Bootchart for openSUSE 11
OpenSUSE 11 offers two approaches to specifying additional boot parameters: Either you can enter them
permanently in the /boot/grub/menu.lst file - you need to add them to the line starting with kernel in the
section for your current distribution - or you can type the line directly in the Grub boot menu to run it once.
To enter the information in the Grub boot menu, use the arrow keys to move to the right boot entry, and press
E to edit. Then add init=/sbin/bootchartd to the end of the line starting with kernel.Pressing Enter confirms
the change, and pressing B will boot your machine with the modified line.
Seeing is Believing
At the top of the Bootchart-generated diagram (Figure 2) are various statistics that give you the date of the
test, the name of your Linux distribution, and your kernel version. Below this, you will see details of your
CPU and the enabled kernel options. The time that elapses during the boot phase is listed next to the time
keyword.
Figure 2: Before optimizing: Bootchart generates a chart that shows where the boot process is wasting time.
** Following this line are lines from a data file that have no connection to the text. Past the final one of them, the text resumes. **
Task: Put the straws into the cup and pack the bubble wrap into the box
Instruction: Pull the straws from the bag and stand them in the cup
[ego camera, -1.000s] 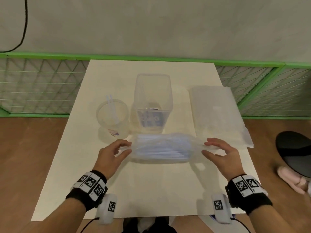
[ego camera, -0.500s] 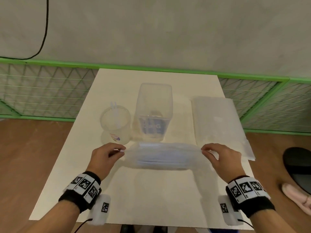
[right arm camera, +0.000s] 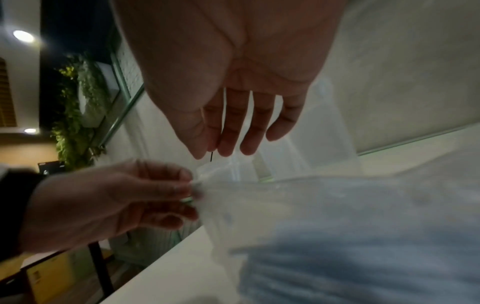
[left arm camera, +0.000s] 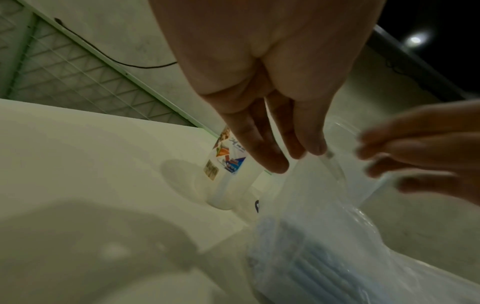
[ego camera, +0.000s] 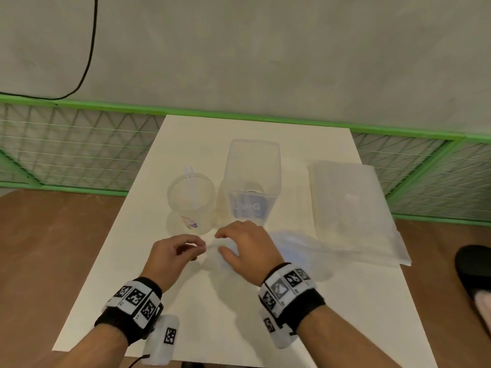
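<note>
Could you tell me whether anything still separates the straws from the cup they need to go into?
Yes: the loose straws are enclosed in a clear plastic bag, whose end the left hand pinches. The cup, already holding two straws, stands open just behind.

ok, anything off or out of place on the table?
Nothing stands out. Clear round cup and tall clear box stand upright, flat bubble wrap lies unpacked, left hand pinches the clear straw bag.
</note>
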Demonstrator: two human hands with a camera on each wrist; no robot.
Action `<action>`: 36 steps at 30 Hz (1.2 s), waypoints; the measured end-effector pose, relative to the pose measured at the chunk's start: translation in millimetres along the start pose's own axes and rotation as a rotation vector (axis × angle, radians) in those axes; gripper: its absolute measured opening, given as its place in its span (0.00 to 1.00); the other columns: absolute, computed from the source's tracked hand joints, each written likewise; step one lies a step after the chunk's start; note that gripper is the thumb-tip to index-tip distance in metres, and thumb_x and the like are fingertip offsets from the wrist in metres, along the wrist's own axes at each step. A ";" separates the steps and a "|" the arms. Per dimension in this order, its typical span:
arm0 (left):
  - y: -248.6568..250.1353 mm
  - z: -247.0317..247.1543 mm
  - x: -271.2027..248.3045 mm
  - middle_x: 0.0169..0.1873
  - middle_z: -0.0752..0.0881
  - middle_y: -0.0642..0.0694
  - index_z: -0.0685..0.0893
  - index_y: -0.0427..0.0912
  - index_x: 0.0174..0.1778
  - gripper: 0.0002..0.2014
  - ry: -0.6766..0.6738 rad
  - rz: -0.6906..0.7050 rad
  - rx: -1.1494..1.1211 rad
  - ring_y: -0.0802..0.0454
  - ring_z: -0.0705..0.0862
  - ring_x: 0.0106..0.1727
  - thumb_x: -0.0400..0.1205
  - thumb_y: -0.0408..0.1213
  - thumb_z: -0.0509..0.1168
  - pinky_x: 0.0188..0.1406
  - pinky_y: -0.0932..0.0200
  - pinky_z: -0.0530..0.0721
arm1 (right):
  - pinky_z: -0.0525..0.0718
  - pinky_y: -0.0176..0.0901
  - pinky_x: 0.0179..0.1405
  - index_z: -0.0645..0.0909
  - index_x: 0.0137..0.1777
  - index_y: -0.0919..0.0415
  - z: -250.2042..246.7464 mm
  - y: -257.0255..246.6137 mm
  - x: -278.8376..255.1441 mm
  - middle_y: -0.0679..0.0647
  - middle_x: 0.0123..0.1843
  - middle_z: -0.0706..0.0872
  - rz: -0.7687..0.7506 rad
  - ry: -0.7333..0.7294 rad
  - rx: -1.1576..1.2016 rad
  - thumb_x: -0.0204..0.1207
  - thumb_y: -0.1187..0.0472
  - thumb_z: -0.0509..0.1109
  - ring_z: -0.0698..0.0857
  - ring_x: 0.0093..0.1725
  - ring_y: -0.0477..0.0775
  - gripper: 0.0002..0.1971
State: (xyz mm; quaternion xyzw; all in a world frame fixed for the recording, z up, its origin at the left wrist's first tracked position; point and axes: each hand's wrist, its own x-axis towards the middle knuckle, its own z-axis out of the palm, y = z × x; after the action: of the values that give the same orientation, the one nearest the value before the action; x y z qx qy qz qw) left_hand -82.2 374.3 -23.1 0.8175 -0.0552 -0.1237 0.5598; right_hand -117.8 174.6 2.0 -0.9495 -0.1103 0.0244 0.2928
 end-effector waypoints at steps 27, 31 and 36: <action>-20.5 -48.9 10.3 0.36 0.88 0.57 0.84 0.51 0.38 0.10 0.187 0.038 0.066 0.63 0.84 0.36 0.81 0.31 0.70 0.35 0.73 0.78 | 0.79 0.46 0.49 0.86 0.50 0.55 -64.6 129.2 -90.7 0.50 0.49 0.89 0.459 0.413 -0.153 0.77 0.61 0.75 0.84 0.52 0.58 0.04; -16.3 -39.1 -1.3 0.41 0.85 0.58 0.80 0.56 0.46 0.10 0.113 0.158 0.159 0.61 0.82 0.42 0.80 0.36 0.71 0.40 0.70 0.79 | 0.81 0.45 0.51 0.83 0.56 0.54 -41.6 104.4 -86.3 0.49 0.55 0.83 0.300 0.390 -0.047 0.75 0.62 0.73 0.83 0.52 0.51 0.10; -20.0 -21.2 -6.6 0.44 0.74 0.56 0.82 0.64 0.61 0.19 -0.134 0.231 0.413 0.61 0.77 0.49 0.78 0.62 0.58 0.48 0.68 0.72 | 0.77 0.50 0.57 0.90 0.49 0.49 -9.8 86.6 -75.2 0.49 0.61 0.83 0.393 0.195 -0.197 0.80 0.41 0.57 0.78 0.59 0.57 0.21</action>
State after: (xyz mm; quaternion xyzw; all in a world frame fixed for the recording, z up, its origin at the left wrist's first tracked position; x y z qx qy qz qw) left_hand -84.0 402.3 -33.5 0.8930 -0.2092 -0.0990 0.3861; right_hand -173.0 82.7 -39.9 -0.9746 0.1034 -0.0218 0.1974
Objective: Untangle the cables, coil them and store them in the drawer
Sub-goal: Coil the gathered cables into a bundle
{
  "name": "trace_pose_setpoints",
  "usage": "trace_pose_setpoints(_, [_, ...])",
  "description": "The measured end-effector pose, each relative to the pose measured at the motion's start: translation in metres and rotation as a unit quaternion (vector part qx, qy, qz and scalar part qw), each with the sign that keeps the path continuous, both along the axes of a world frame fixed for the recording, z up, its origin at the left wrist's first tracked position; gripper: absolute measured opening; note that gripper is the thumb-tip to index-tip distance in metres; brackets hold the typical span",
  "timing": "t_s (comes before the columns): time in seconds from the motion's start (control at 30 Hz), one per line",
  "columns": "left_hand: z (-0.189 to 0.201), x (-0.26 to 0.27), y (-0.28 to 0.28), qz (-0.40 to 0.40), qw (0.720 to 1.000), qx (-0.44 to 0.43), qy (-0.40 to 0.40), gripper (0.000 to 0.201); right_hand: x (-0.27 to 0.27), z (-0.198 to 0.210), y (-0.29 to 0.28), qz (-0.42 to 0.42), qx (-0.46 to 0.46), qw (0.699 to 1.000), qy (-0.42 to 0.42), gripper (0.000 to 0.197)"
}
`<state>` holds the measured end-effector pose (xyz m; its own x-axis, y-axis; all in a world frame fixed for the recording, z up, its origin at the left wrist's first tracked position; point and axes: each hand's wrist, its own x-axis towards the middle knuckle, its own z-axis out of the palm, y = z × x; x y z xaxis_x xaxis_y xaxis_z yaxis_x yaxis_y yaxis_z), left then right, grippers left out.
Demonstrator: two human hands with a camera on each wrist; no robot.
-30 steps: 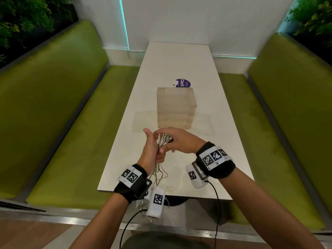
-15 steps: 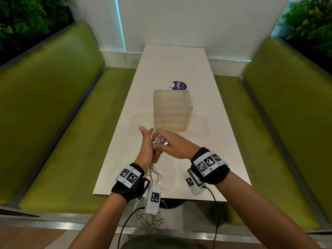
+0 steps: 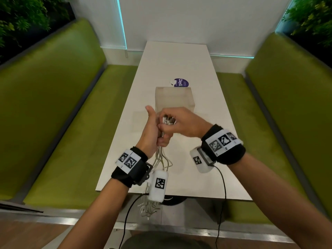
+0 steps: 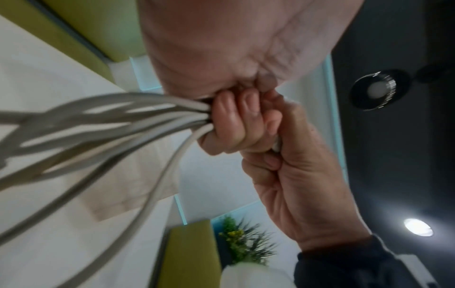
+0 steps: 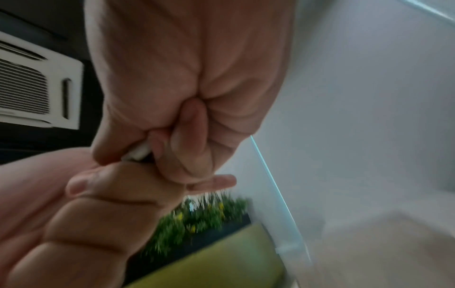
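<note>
While the left hand [image 3: 152, 131] grips the bundled white cables [image 3: 161, 159] above the surface [image 3: 179, 69], the right hand [image 3: 181, 123] pinches their plug ends — fingers curled tight.

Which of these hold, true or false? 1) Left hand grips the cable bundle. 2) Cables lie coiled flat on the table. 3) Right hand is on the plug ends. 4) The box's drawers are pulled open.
1) True: the left hand has its grip around the bundle of thin white cables.
2) False: they hang loose past the edge of the white rectangular table.
3) True: the right hand pinches the plug ends.
4) False: the translucent beige drawer box shows no drawer pulled out.
</note>
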<state>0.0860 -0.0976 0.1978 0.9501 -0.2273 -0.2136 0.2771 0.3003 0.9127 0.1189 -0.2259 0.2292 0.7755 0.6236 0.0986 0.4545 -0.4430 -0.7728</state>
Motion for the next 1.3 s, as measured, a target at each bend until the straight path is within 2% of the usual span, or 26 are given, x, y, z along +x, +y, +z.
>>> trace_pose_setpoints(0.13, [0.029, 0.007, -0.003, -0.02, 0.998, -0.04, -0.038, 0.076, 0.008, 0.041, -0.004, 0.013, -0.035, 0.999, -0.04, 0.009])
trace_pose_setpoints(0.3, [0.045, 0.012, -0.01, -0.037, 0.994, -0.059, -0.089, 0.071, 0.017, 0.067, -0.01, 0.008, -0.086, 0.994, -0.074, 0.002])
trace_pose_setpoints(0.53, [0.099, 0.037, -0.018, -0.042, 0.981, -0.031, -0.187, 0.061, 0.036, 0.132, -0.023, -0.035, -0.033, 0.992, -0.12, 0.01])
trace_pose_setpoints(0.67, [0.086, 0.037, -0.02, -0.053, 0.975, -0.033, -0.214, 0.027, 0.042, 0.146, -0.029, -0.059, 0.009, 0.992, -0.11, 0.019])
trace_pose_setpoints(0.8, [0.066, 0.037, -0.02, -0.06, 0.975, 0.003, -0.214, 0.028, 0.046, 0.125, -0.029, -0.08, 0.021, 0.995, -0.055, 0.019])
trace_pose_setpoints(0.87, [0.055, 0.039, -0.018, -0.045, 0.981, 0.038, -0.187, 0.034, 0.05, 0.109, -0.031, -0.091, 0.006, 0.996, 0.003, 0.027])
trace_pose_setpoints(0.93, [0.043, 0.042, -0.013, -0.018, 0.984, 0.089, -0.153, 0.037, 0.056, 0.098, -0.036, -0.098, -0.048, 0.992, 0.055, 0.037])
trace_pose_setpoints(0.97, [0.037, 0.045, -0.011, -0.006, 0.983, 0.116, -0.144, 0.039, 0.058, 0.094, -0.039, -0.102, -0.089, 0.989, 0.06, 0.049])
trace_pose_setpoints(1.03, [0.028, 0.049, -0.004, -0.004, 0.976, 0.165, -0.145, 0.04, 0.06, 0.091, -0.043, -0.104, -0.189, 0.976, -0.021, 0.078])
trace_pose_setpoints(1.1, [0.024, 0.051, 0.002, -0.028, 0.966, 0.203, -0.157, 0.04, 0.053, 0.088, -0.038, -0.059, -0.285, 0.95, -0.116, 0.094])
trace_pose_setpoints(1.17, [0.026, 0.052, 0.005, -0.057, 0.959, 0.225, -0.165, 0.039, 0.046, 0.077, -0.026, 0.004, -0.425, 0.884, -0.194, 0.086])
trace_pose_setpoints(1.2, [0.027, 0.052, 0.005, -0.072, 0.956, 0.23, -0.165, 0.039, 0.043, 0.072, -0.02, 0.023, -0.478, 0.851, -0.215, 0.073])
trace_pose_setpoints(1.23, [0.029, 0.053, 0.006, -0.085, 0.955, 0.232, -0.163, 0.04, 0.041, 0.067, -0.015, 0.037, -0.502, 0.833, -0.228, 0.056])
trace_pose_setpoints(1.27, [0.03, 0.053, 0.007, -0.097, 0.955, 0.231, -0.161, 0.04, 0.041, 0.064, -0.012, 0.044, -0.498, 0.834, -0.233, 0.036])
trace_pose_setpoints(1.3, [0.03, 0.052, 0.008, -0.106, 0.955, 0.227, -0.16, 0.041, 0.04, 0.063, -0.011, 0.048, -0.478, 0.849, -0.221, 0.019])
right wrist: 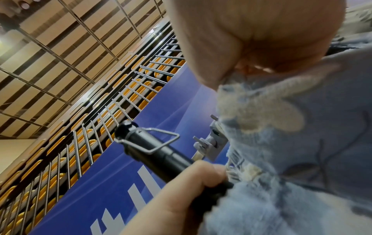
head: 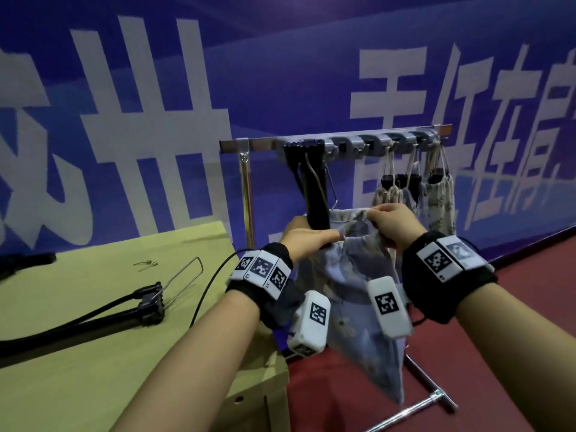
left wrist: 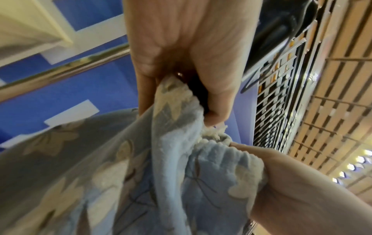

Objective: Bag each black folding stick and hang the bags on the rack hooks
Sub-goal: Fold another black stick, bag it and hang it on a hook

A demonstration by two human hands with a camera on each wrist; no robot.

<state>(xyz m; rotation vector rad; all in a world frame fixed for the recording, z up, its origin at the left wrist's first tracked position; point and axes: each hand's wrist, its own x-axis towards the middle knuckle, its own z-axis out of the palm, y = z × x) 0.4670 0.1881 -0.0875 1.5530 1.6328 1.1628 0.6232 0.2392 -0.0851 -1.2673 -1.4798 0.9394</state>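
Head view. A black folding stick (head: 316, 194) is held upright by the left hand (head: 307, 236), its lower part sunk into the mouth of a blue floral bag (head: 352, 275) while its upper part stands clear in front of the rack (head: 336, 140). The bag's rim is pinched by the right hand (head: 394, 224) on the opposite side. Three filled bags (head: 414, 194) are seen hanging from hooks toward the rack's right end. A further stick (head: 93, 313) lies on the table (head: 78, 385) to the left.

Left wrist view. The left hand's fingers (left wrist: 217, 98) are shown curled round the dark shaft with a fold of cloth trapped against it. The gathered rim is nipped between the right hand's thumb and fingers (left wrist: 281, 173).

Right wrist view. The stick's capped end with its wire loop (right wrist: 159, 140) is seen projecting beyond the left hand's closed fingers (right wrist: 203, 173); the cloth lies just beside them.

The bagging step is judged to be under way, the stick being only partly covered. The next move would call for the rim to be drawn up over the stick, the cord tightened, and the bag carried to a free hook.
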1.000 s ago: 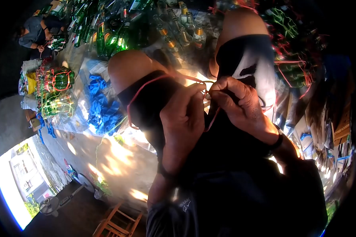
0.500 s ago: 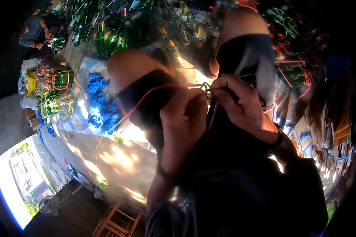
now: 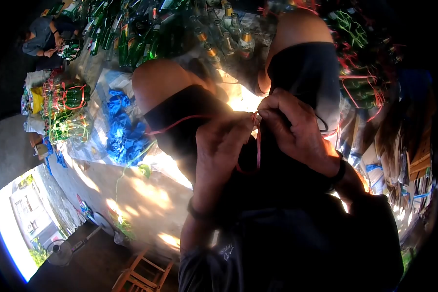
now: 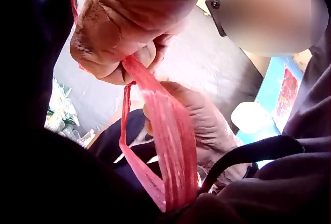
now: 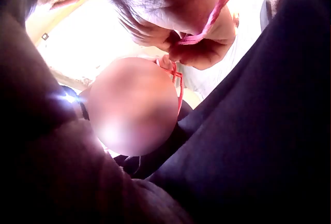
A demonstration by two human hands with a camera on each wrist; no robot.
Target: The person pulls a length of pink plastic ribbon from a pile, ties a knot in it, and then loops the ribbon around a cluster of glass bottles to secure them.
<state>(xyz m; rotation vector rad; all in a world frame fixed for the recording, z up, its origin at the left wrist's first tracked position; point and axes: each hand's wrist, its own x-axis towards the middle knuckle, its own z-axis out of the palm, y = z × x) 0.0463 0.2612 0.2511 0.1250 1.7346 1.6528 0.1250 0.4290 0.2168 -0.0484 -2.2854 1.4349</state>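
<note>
In the head view both hands meet above my lap, between my bare knees. My left hand (image 3: 224,143) and right hand (image 3: 294,124) each pinch a thin red plastic string (image 3: 173,125) at a small knot. One end runs left across my dark shorts, and a short loop hangs below the hands. In the left wrist view the left hand's fingertips (image 4: 129,42) pinch the flat red string (image 4: 165,146), with the right hand (image 4: 201,125) behind. The right wrist view shows the right hand's fingers (image 5: 170,17) curled round the string (image 5: 220,6).
Many green and clear glass bottles (image 3: 141,39) stand ahead of my knees. Tied bottle bundles (image 3: 65,100) and a heap of blue string (image 3: 124,131) lie to the left, more bundles (image 3: 360,87) to the right. Another person (image 3: 44,39) crouches far left. A fan (image 3: 63,250) and wooden stool (image 3: 141,272) stand nearby.
The slack red loop over my left thigh has been drawn up taut. The open knot between the hands has closed small, and a short loop now hangs under them.
</note>
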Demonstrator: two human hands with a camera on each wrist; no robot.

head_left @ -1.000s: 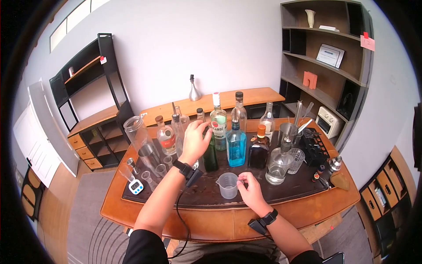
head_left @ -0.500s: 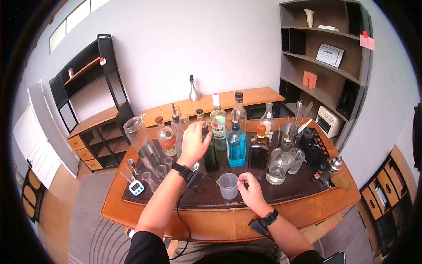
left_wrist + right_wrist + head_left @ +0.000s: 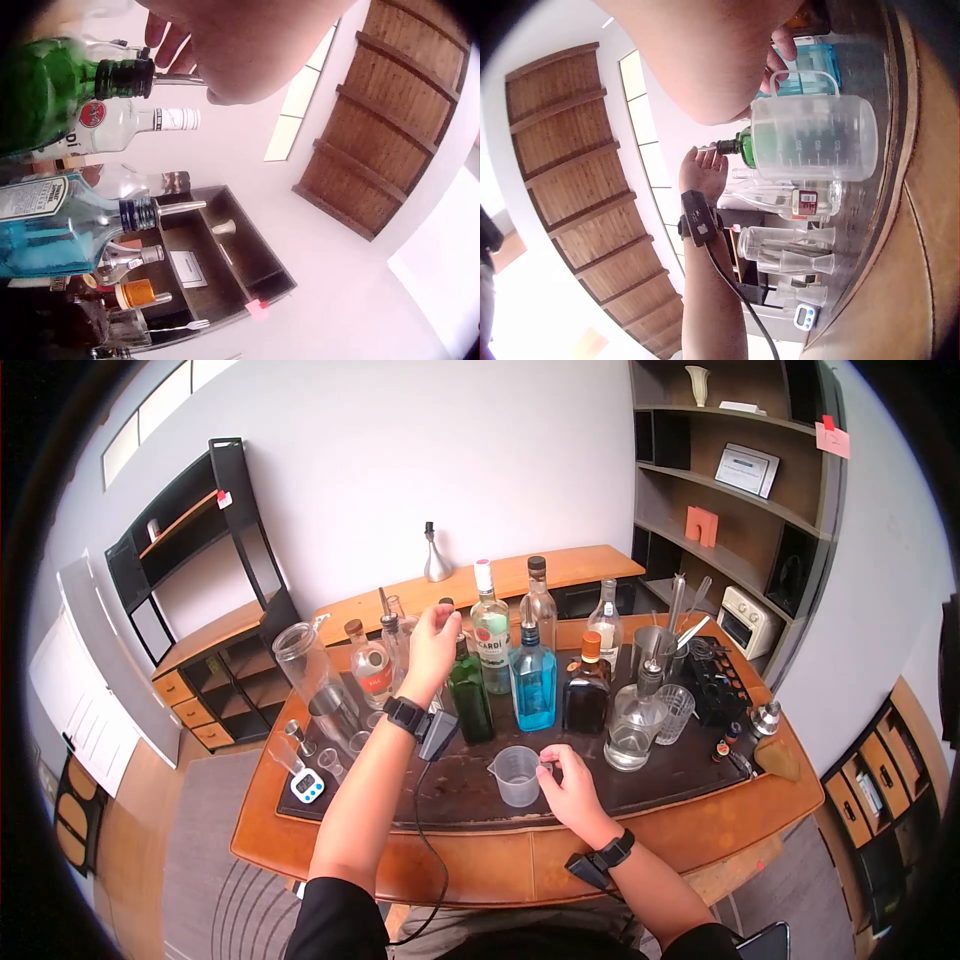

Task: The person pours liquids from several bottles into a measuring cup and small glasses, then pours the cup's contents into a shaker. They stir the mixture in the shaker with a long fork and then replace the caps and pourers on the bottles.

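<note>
My left hand [image 3: 434, 645] is raised at the top of a green glass bottle [image 3: 470, 700], its fingers loosely bent beside the metal pour spout [image 3: 176, 79]. The hand overlaps the spout's tip in the left wrist view. A black collar [image 3: 124, 79] seats the spout in the bottle, which stands upright on the dark mat. My right hand [image 3: 572, 792] pinches the handle [image 3: 804, 75] of a clear plastic measuring jug [image 3: 518, 778] near the mat's front edge. Graduation marks show on the jug's side. Right of the green bottle stands a blue bottle [image 3: 534, 690] with a pourer.
A white-capped bottle [image 3: 491, 645], a dark orange-capped bottle [image 3: 587, 698] and a clear decanter [image 3: 632, 735] stand around. Left are a tall glass cylinder [image 3: 300, 660], small clear jiggers [image 3: 331, 762] and a timer [image 3: 307, 786]. A cut glass [image 3: 676, 715] and black caddy [image 3: 715, 695] stand right.
My left hand has lifted from the green bottle's neck, up and slightly left, uncovering more of the bottle. The right hand stays at the jug's handle. The head view has shifted slightly.
</note>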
The two diagrams that follow show the CPU load during the boot phase and the input/output activity. Valleys
represent idle processor time. Because the diagram shares the X axis with the main chart, you can also see
which processes are not stressing the CPU sufficiently and thus are wasting valuable boot time. The next
diagram looks similar but relates to the hard disk, showing the data throughput and active time for the disk.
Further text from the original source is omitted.